§ YOUR ASSIGNMENT: Starting with the line that contains "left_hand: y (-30" and stopping after the line that contains "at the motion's", copy the entries below exactly. Include nothing else.

§ EXCERPTED RECORDS:

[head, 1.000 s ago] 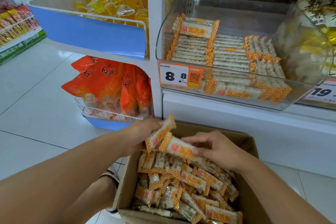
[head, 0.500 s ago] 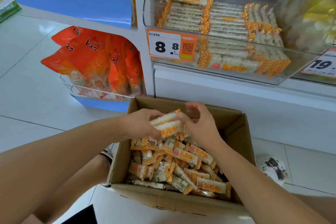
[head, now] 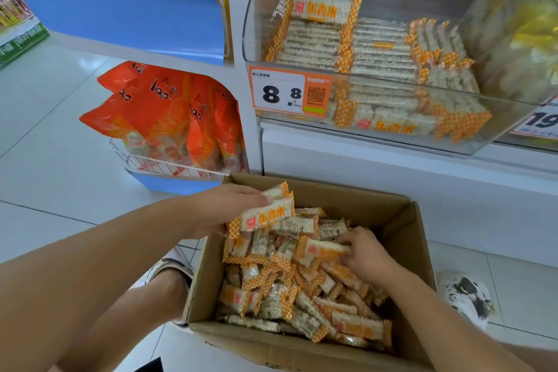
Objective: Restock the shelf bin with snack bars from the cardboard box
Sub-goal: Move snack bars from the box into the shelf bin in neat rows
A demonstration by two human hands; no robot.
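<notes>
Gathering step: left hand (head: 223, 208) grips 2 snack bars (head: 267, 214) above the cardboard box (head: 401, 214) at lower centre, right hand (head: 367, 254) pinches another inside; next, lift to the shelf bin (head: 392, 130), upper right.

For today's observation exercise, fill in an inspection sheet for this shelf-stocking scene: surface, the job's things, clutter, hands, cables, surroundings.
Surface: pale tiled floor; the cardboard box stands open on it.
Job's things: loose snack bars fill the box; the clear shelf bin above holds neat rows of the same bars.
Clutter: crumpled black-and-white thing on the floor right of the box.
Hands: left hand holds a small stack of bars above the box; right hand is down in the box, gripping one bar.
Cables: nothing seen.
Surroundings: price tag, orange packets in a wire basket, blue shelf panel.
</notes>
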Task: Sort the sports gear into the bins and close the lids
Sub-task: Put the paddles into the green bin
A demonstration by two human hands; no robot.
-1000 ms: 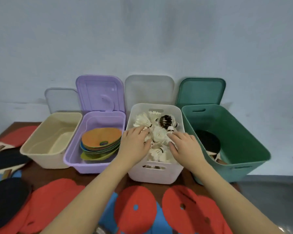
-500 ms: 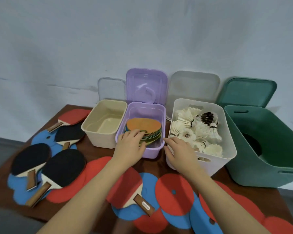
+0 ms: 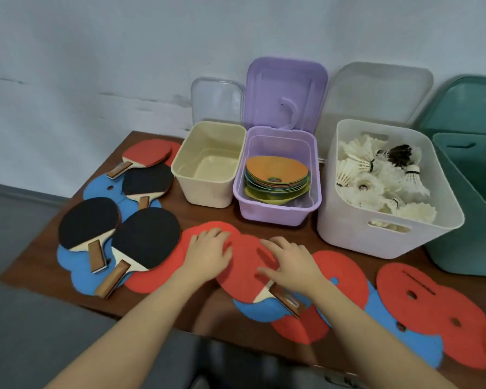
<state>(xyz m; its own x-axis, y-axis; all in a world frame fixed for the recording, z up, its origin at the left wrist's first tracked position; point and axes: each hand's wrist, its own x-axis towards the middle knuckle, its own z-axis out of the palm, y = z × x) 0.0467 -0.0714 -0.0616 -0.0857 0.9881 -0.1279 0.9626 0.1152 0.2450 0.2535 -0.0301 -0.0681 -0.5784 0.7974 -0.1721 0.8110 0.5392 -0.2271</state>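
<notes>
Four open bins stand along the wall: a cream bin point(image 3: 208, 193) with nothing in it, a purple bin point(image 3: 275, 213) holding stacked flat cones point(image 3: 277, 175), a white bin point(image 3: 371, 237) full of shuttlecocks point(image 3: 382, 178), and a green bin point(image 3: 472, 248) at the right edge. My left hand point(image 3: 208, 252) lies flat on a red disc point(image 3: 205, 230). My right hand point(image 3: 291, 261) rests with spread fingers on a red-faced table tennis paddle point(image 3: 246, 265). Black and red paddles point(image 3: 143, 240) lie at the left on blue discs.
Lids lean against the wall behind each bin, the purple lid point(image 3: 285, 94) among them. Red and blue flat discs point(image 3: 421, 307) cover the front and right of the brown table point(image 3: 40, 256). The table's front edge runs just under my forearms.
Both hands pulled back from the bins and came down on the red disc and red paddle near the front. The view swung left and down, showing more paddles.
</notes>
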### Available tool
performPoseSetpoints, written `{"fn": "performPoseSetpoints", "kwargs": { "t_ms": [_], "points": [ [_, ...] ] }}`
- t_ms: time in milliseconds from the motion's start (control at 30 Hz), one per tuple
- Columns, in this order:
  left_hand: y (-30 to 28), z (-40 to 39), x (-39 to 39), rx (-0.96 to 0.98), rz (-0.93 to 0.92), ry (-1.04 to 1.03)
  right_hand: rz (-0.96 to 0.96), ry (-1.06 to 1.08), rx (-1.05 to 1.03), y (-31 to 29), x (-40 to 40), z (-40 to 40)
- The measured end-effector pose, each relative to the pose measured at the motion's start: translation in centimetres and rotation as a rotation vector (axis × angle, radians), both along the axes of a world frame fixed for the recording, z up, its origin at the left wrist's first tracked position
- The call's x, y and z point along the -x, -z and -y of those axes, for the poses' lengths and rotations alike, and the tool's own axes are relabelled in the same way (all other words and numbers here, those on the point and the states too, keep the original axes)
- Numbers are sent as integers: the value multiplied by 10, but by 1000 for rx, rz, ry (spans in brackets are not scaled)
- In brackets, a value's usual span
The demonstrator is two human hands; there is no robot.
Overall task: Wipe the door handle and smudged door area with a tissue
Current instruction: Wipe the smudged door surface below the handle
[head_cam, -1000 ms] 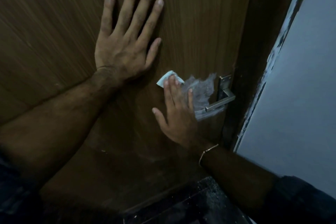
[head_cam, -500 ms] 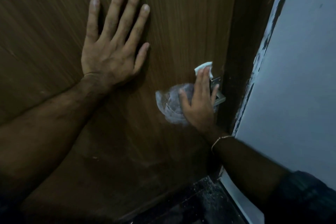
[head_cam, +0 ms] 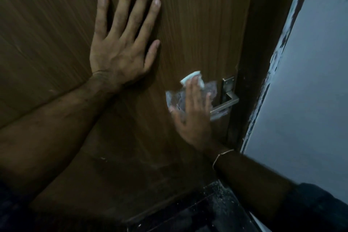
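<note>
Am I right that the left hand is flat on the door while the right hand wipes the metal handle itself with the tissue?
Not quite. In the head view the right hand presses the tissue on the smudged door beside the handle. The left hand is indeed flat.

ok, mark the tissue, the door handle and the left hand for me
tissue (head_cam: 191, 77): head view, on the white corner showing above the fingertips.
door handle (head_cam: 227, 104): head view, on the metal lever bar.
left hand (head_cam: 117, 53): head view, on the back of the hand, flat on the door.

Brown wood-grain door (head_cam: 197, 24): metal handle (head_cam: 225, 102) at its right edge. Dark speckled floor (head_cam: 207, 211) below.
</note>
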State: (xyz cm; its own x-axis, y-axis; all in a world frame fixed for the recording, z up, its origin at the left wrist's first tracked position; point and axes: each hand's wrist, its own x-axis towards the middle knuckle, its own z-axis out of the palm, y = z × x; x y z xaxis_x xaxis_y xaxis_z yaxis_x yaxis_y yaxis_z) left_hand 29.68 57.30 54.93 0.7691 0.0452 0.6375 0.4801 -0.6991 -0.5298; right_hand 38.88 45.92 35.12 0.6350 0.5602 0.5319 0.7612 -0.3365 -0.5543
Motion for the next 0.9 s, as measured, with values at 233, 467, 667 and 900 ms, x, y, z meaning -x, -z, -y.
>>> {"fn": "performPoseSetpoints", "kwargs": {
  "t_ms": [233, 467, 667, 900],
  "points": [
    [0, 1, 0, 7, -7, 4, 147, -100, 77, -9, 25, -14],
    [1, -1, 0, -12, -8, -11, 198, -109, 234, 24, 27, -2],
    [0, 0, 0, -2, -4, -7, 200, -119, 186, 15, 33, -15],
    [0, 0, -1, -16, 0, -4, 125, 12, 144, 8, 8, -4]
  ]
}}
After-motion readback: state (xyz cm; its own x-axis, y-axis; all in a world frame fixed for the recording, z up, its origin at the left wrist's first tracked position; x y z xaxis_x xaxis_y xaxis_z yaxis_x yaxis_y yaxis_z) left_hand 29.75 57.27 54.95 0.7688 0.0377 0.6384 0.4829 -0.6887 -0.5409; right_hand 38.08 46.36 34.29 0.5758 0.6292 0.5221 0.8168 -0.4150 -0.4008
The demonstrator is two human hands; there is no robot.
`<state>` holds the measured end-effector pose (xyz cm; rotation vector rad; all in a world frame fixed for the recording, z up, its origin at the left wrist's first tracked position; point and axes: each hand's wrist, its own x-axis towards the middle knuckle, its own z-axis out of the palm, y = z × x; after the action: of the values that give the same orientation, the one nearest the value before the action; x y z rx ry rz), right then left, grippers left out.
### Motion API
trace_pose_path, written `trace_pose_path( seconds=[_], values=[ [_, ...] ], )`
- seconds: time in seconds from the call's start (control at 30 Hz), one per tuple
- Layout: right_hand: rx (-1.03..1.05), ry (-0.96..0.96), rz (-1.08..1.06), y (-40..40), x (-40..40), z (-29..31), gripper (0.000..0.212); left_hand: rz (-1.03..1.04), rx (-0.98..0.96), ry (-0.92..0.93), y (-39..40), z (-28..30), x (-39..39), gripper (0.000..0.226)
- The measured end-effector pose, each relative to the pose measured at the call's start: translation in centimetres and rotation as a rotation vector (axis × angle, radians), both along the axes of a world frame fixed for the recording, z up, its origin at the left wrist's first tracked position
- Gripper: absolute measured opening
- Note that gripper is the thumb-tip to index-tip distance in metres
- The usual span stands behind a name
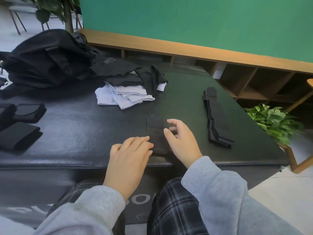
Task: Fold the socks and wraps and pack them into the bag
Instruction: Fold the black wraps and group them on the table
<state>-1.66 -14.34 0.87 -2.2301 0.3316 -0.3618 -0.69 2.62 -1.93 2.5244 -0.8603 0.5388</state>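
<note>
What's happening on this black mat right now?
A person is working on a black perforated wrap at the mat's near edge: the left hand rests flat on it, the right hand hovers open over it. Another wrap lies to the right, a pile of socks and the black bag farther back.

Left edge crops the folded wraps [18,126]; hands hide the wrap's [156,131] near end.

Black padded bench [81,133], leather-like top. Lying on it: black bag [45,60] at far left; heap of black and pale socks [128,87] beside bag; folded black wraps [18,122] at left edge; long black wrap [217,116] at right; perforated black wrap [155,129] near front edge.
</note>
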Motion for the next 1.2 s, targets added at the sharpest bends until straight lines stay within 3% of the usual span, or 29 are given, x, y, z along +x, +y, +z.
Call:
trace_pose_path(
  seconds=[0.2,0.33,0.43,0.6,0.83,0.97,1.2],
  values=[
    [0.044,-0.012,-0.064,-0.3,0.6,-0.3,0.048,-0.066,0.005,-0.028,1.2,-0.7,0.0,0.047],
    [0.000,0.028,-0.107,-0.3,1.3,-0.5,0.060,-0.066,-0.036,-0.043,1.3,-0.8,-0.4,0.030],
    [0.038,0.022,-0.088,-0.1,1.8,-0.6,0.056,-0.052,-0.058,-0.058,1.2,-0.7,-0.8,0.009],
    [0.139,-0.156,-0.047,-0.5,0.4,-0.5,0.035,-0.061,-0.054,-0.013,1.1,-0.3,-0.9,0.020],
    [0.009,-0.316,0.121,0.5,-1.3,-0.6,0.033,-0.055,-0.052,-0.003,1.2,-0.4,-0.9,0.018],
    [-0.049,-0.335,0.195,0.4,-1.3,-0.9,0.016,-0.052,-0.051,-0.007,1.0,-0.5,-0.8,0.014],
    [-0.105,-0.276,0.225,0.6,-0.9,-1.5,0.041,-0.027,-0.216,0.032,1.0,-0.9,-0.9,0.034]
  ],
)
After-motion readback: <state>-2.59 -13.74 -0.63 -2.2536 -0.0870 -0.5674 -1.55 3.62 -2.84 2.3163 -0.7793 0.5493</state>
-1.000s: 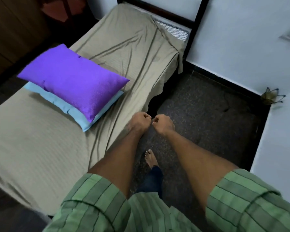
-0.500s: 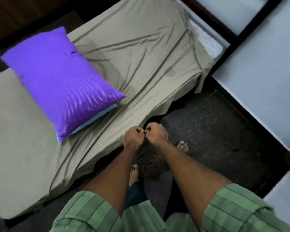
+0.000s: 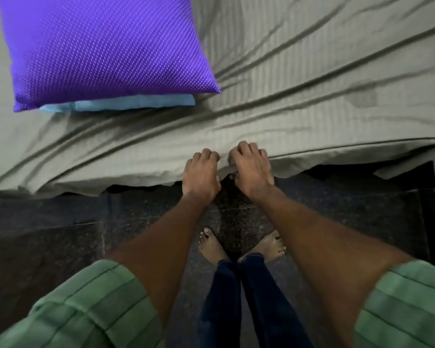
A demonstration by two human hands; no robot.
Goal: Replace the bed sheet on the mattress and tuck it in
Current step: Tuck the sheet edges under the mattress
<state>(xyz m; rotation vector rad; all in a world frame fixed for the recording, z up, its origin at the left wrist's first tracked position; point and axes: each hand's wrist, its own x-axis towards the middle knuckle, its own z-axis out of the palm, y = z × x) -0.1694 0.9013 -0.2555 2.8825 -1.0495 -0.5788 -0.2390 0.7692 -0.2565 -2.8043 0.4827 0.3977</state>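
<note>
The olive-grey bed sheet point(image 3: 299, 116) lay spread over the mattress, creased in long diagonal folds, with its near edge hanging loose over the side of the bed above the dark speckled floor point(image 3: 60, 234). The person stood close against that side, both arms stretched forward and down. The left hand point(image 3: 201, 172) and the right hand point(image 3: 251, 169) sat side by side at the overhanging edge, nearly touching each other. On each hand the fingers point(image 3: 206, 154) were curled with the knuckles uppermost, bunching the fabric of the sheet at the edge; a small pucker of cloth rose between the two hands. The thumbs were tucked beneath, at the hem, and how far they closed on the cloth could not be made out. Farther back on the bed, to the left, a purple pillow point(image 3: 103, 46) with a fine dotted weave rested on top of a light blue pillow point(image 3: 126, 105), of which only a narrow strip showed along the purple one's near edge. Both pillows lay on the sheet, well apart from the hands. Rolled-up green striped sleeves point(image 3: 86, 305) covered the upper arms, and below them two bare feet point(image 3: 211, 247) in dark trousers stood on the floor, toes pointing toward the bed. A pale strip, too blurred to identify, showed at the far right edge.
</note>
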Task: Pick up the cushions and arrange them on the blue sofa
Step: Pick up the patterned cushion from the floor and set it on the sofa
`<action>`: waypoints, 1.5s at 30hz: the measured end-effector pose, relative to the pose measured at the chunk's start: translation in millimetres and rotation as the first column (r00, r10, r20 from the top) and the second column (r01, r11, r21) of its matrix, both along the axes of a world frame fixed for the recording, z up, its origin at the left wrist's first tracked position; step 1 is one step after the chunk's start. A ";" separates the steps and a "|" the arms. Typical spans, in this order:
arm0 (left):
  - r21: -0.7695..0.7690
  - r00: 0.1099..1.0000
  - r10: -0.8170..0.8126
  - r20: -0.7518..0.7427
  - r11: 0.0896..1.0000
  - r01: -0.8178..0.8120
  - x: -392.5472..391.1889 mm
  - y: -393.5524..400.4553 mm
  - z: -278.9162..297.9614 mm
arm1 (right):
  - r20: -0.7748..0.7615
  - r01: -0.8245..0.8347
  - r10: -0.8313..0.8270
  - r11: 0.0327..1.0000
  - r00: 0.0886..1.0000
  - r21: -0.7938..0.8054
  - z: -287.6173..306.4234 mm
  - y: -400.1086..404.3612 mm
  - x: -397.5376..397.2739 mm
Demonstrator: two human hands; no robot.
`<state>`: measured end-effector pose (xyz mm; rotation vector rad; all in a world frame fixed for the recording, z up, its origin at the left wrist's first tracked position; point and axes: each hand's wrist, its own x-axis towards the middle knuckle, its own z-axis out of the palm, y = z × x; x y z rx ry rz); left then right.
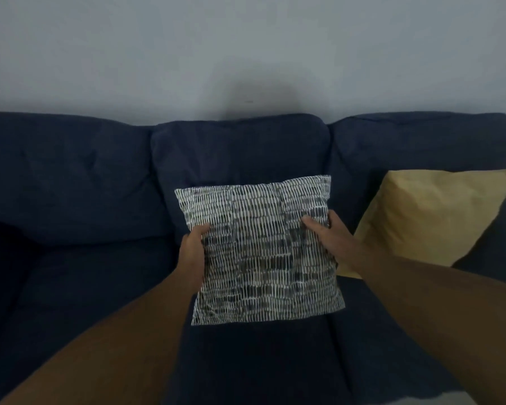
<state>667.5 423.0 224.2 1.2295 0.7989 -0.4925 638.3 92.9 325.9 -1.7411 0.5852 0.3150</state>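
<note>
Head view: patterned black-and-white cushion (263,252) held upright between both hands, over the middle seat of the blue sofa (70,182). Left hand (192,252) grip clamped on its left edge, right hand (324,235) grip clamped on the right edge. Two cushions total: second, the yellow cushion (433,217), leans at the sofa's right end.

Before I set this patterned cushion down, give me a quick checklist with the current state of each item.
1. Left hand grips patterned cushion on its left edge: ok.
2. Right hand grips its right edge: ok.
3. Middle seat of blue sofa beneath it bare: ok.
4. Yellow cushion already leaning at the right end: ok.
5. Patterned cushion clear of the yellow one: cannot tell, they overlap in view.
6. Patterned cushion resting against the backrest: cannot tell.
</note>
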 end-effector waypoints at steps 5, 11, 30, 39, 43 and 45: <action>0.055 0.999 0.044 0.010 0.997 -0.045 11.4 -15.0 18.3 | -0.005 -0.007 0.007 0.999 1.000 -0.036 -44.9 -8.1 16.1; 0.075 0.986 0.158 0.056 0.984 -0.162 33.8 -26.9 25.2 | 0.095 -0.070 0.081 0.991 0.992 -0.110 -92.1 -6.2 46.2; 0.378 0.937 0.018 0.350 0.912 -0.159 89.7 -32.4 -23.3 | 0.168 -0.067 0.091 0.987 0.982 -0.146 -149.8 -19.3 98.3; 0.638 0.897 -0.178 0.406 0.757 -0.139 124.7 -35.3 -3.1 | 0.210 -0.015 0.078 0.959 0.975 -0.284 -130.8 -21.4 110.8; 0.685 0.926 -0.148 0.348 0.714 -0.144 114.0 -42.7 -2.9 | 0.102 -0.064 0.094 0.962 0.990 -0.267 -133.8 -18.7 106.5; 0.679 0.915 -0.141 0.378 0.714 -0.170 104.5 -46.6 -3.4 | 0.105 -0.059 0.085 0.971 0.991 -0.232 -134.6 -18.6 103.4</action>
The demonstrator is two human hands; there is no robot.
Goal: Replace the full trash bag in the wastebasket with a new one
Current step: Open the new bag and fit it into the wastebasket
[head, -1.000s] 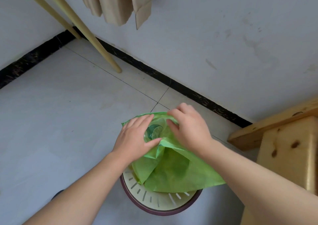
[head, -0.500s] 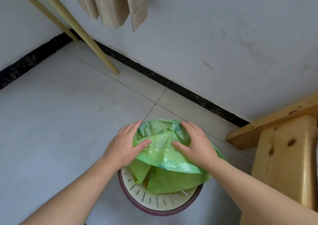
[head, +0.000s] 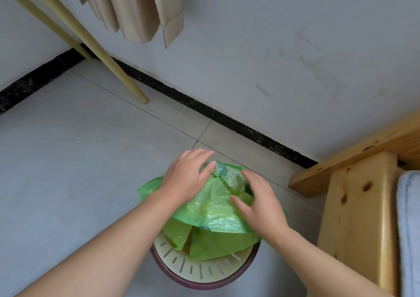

§ EXPECTED ANSWER:
  left_hand: y (-30 to 28), z (-40 to 39), x (-39 to 39), rx (-0.96 to 0.98), rz (-0.93 to 0.92), ry (-1.04 to 1.03)
  right_hand: rz (-0.96 to 0.96), ry (-1.06 to 1.08), rx (-1.05 to 1.03), y (-31 to 29), x (-40 to 40), z (-40 to 40)
- The measured end-effector pose, each relative to the pose measured at the motion's start: translation in centimetres and rotation as a rotation vector (axis × angle, radians), both along the axes of a world frame fixed for the recording, z up, its origin at the left wrist's first tracked position

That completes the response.